▶ YOUR GOAL
Print everything in the records exactly. Leave the pictures out.

○ ○ ○

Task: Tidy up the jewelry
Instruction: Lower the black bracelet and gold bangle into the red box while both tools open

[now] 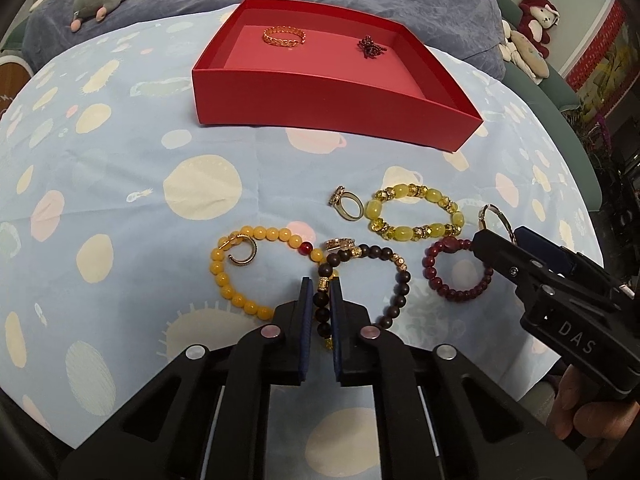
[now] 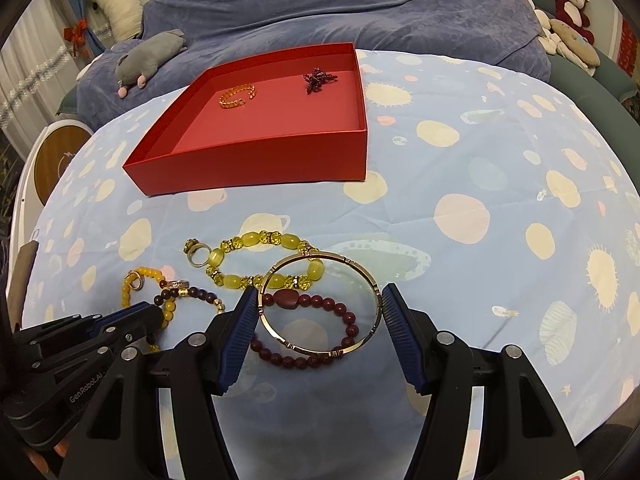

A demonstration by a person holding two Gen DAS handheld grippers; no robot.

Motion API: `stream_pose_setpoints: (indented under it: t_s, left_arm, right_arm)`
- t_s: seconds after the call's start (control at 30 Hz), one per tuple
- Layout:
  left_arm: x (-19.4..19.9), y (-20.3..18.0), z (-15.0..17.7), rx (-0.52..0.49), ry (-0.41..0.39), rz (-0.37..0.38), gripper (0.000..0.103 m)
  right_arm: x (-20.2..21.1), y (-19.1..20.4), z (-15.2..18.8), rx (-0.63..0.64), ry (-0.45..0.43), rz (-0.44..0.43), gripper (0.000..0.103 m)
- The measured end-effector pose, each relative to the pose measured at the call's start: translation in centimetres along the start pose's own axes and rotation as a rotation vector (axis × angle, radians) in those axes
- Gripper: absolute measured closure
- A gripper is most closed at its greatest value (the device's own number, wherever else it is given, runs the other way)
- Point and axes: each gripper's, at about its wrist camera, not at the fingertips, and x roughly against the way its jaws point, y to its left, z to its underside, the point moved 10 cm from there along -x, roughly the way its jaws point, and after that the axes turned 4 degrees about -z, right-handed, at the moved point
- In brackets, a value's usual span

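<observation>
The red box (image 1: 332,92) sits open-topped at the far side of the spotted blue cloth (image 1: 120,208), serving as the collection container; it already holds a gold chain bracelet (image 1: 284,36) and a small dark red beaded piece (image 1: 370,47), set apart from each other on its floor. The remaining jewelry lies clustered on the cloth nearer the operator, within reach of both tools. The left tongs (image 1: 321,300) are nearly closed around a strand of the dark wooden bead bracelet (image 1: 362,284), with the beads pinched between the two blue pads; this grip on one side of the loop appears intended to lift the piece clear of the orange bead bracelet (image 1: 240,276), which it overlaps. The right tongs (image 2: 316,320) stand wide open, one pad on each outer side of the gold bangle (image 2: 320,304), close to or just touching its rim; whether any clamping force is applied cannot be determined. The bangle lies across the maroon bead bracelet (image 2: 312,328) and overlaps the yellow-green glass bead bracelet (image 2: 264,260), so a grip across its width would likely raise it without dragging either. Two rings (image 1: 346,206) (image 1: 340,244) and an ear cuff (image 1: 242,250) remain on the cloth.
</observation>
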Motion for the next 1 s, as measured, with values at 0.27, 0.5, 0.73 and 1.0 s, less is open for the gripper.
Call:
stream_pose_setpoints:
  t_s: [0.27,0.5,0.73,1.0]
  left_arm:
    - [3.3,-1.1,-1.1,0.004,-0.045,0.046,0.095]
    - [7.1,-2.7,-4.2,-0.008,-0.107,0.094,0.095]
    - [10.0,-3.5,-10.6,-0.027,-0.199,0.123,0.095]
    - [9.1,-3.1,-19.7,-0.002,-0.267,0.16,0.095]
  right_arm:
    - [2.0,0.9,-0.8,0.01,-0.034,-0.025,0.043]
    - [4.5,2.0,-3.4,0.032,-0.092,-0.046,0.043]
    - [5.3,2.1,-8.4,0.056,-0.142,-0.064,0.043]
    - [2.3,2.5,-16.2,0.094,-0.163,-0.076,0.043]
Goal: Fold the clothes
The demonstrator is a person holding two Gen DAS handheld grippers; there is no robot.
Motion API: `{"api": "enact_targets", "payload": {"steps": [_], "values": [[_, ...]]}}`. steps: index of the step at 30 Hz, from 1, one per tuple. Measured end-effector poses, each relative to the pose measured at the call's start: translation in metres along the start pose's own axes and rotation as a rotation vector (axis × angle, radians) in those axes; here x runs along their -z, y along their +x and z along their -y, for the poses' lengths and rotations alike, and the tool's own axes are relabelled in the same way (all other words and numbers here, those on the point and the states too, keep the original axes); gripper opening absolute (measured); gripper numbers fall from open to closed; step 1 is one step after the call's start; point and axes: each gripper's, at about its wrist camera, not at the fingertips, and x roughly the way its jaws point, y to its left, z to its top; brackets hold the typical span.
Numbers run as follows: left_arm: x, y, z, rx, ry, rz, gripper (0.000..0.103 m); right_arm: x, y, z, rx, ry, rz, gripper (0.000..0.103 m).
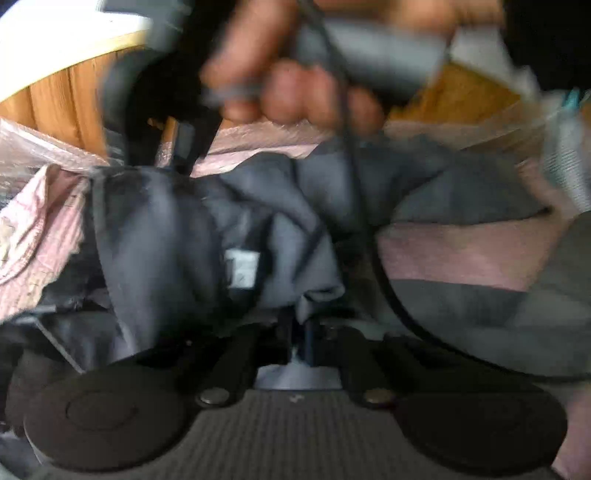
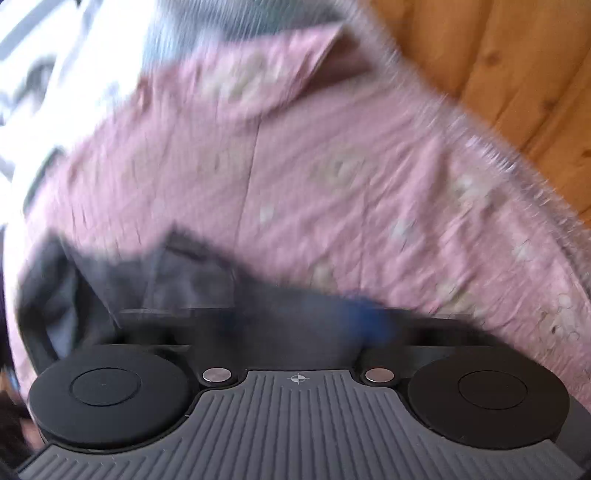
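Observation:
A dark grey garment [image 1: 236,225] with a white label [image 1: 241,267] lies crumpled on a pink patterned cloth [image 1: 461,254]. My left gripper [image 1: 301,332] is shut on a fold of the grey garment. In the left wrist view the right gripper [image 1: 177,147] hangs above the garment's far edge, held by a hand [image 1: 295,88]; the view is blurred. In the right wrist view the grey garment [image 2: 177,280] bunches at my right gripper [image 2: 295,325], which looks shut on it, over the pink cloth [image 2: 295,166]. Its fingertips are hidden by fabric and blur.
A wooden floor [image 2: 517,74] lies past the cloth's fringed edge. Wooden boards [image 1: 66,96] and a white surface [image 1: 55,33] stand at the far left. A black cable [image 1: 354,177] hangs across the left view. A pale striped item [image 1: 565,147] is at the right.

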Motion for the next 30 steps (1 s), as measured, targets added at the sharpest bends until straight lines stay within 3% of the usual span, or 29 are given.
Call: {"api": "enact_targets", "payload": {"steps": [1,4,6,7,9,10,15,16,17,18,20,21,22,23,24,26,28,30], "values": [[0.000,-0.019,-0.014,0.049,-0.014,0.015,0.015,0.004,-0.002,-0.001,0.004,-0.009,0.017,0.001],[-0.007,-0.088,-0.072,0.183,-0.049,0.099,0.018,0.026,-0.018,0.006,0.058,-0.025,0.073,0.000],[-0.018,-0.110,-0.113,0.135,-0.054,0.138,0.039,0.042,-0.026,0.016,0.099,-0.013,0.102,0.000],[-0.024,-0.108,-0.131,0.082,-0.036,0.134,0.040,0.052,-0.030,0.024,0.113,0.018,0.114,0.001],[-0.034,-0.089,-0.158,0.012,0.040,0.098,0.037,0.069,-0.029,0.042,0.121,0.113,0.126,0.001],[-0.039,-0.070,-0.161,0.022,0.089,0.055,0.036,0.077,-0.028,0.050,0.115,0.165,0.142,0.001],[-0.059,0.017,-0.129,0.164,0.348,-0.089,0.036,0.110,-0.028,0.065,0.087,0.317,0.207,0.004],[-0.059,0.031,-0.118,0.144,0.402,-0.120,0.027,0.117,-0.035,0.064,0.094,0.326,0.230,0.006],[-0.060,0.038,-0.116,0.113,0.415,-0.131,0.002,0.126,-0.042,0.064,0.105,0.337,0.255,0.015],[-0.068,0.024,-0.138,0.055,0.308,-0.083,0.002,0.142,-0.057,0.067,0.140,0.365,0.298,0.034],[-0.082,-0.004,-0.188,-0.068,0.064,0.013,0.003,0.173,-0.087,0.073,0.211,0.420,0.384,0.047],[-0.083,-0.022,-0.233,-0.159,-0.159,0.064,0.002,0.189,-0.102,0.076,0.246,0.447,0.428,0.053],[-0.081,-0.034,-0.273,-0.230,-0.345,0.088,0.002,0.206,-0.117,0.079,0.284,0.476,0.468,0.060],[-0.073,-0.029,-0.296,-0.242,-0.423,0.037,0.002,0.231,-0.131,0.086,0.341,0.521,0.484,0.070],[-0.067,-0.024,-0.315,-0.255,-0.482,-0.016,0.003,0.260,-0.140,0.099,0.402,0.596,0.486,0.073],[-0.063,-0.013,-0.317,-0.256,-0.479,-0.092,0.004,0.307,-0.145,0.126,0.447,0.762,0.447,0.073],[-0.065,-0.016,-0.311,-0.268,-0.475,-0.091,0.019,0.356,-0.152,0.150,0.486,0.925,0.414,0.073],[-0.065,-0.030,-0.307,-0.322,-0.492,-0.080,0.042,0.398,-0.164,0.165,0.540,1.041,0.407,0.075]]}}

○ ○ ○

▶ SOLUTION TO THE EXERCISE
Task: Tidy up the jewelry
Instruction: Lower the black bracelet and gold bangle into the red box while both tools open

[now] 
[now] 

A demonstration by a person holding two Gen DAS handheld grippers; no robot.

Motion API: `stream_pose_setpoints: (indented under it: t_s, left_arm, right_arm)`
- t_s: seconds after the call's start (control at 30 Hz), one per tuple
- Layout:
  left_arm: x (-19.4..19.9), y (-20.3..18.0), z (-15.0..17.7), rx (-0.52..0.49), ry (-0.41..0.39), rz (-0.37..0.38), gripper (0.000..0.103 m)
  right_arm: x (-20.2..21.1), y (-19.1..20.4), z (-15.2..18.8), rx (-0.63..0.64), ry (-0.45..0.43), rz (-0.44..0.43), gripper (0.000..0.103 m)
- The measured end-effector pose, each relative to the pose measured at the call's start: translation in centimetres along the start pose's own axes and rotation as a rotation vector (axis × angle, radians) in those axes
- Gripper: absolute measured closure
- A gripper is most closed at its greatest value (the device's own number, wherever else it is given, runs the other way)
- Point and axes: each gripper's, at about its wrist camera, not at the fingertips, and x roughly against the way its jaws point, y to its left, z to its underside, the point moved 10 cm from there along -x, roughly the way its jaws point, and after that the axes turned 4 degrees about -z, right-handed, at the moved point
- In brackets, a value's usual span

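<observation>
The red box (image 1: 332,92) sits open-topped at the far side of the spotted blue cloth (image 1: 120,208), serving as the collection container; it already holds a gold chain bracelet (image 1: 284,36) and a small dark red beaded piece (image 1: 370,47), set apart from each other on its floor. The remaining jewelry lies clustered on the cloth nearer the operator, within reach of both tools. The left tongs (image 1: 321,300) are nearly closed around a strand of the dark wooden bead bracelet (image 1: 362,284), with the beads pinched between the two blue pads; this grip on one side of the loop appears intended to lift the piece clear of the orange bead bracelet (image 1: 240,276), which it overlaps. The right tongs (image 2: 316,320) stand wide open, one pad on each outer side of the gold bangle (image 2: 320,304), close to or just touching its rim; whether any clamping force is applied cannot be determined. The bangle lies across the maroon bead bracelet (image 2: 312,328) and overlaps the yellow-green glass bead bracelet (image 2: 264,260), so a grip across its width would likely raise it without dragging either. Two rings (image 1: 346,206) (image 1: 340,244) and an ear cuff (image 1: 242,250) remain on the cloth.
</observation>
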Motion for the next 1 s, as measured, with values at 0.27, 0.5, 0.73 and 1.0 s, less is open for the gripper.
Call:
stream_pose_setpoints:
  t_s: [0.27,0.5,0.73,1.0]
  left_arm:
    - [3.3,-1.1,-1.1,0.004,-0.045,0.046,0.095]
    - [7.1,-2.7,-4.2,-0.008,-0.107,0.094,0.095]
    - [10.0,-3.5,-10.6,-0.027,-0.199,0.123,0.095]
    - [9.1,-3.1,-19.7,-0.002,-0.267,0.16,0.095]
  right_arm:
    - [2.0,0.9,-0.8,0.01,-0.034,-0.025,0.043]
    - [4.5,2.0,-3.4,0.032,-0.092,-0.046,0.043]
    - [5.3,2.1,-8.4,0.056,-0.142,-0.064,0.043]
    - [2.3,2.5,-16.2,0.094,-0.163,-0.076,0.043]
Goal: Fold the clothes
The demonstrator is a person holding two Gen DAS handheld grippers; there is no robot.
Motion API: `{"api": "enact_targets", "payload": {"steps": [_], "values": [[_, ...]]}}`. steps: index of the step at 30 Hz, from 1, one per tuple. Measured end-effector poses, each relative to the pose measured at the call's start: translation in metres along the start pose's own axes and rotation as a rotation vector (axis × angle, radians) in those axes; here x runs along their -z, y along their +x and z along their -y, for the poses' lengths and rotations alike, and the tool's own axes are relabelled in the same way (all other words and numbers here, those on the point and the states too, keep the original axes); gripper opening absolute (measured); gripper numbers fall from open to closed; step 1 is one step after the call's start; point and axes: each gripper's, at about its wrist camera, not at the fingertips, and x roughly the way its jaws point, y to its left, z to its top; brackets hold the typical span.
Numbers run as follows: left_arm: x, y, z, rx, ry, rz, gripper (0.000..0.103 m); right_arm: x, y, z, rx, ry, rz, gripper (0.000..0.103 m).
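Observation:
A dark grey garment [image 1: 236,225] with a white label [image 1: 241,267] lies crumpled on a pink patterned cloth [image 1: 461,254]. My left gripper [image 1: 301,332] is shut on a fold of the grey garment. In the left wrist view the right gripper [image 1: 177,147] hangs above the garment's far edge, held by a hand [image 1: 295,88]; the view is blurred. In the right wrist view the grey garment [image 2: 177,280] bunches at my right gripper [image 2: 295,325], which looks shut on it, over the pink cloth [image 2: 295,166]. Its fingertips are hidden by fabric and blur.
A wooden floor [image 2: 517,74] lies past the cloth's fringed edge. Wooden boards [image 1: 66,96] and a white surface [image 1: 55,33] stand at the far left. A black cable [image 1: 354,177] hangs across the left view. A pale striped item [image 1: 565,147] is at the right.
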
Motion for the next 30 steps (1 s), as measured, targets added at the sharpest bends until straight lines stay within 3% of the usual span, or 29 are given.
Call: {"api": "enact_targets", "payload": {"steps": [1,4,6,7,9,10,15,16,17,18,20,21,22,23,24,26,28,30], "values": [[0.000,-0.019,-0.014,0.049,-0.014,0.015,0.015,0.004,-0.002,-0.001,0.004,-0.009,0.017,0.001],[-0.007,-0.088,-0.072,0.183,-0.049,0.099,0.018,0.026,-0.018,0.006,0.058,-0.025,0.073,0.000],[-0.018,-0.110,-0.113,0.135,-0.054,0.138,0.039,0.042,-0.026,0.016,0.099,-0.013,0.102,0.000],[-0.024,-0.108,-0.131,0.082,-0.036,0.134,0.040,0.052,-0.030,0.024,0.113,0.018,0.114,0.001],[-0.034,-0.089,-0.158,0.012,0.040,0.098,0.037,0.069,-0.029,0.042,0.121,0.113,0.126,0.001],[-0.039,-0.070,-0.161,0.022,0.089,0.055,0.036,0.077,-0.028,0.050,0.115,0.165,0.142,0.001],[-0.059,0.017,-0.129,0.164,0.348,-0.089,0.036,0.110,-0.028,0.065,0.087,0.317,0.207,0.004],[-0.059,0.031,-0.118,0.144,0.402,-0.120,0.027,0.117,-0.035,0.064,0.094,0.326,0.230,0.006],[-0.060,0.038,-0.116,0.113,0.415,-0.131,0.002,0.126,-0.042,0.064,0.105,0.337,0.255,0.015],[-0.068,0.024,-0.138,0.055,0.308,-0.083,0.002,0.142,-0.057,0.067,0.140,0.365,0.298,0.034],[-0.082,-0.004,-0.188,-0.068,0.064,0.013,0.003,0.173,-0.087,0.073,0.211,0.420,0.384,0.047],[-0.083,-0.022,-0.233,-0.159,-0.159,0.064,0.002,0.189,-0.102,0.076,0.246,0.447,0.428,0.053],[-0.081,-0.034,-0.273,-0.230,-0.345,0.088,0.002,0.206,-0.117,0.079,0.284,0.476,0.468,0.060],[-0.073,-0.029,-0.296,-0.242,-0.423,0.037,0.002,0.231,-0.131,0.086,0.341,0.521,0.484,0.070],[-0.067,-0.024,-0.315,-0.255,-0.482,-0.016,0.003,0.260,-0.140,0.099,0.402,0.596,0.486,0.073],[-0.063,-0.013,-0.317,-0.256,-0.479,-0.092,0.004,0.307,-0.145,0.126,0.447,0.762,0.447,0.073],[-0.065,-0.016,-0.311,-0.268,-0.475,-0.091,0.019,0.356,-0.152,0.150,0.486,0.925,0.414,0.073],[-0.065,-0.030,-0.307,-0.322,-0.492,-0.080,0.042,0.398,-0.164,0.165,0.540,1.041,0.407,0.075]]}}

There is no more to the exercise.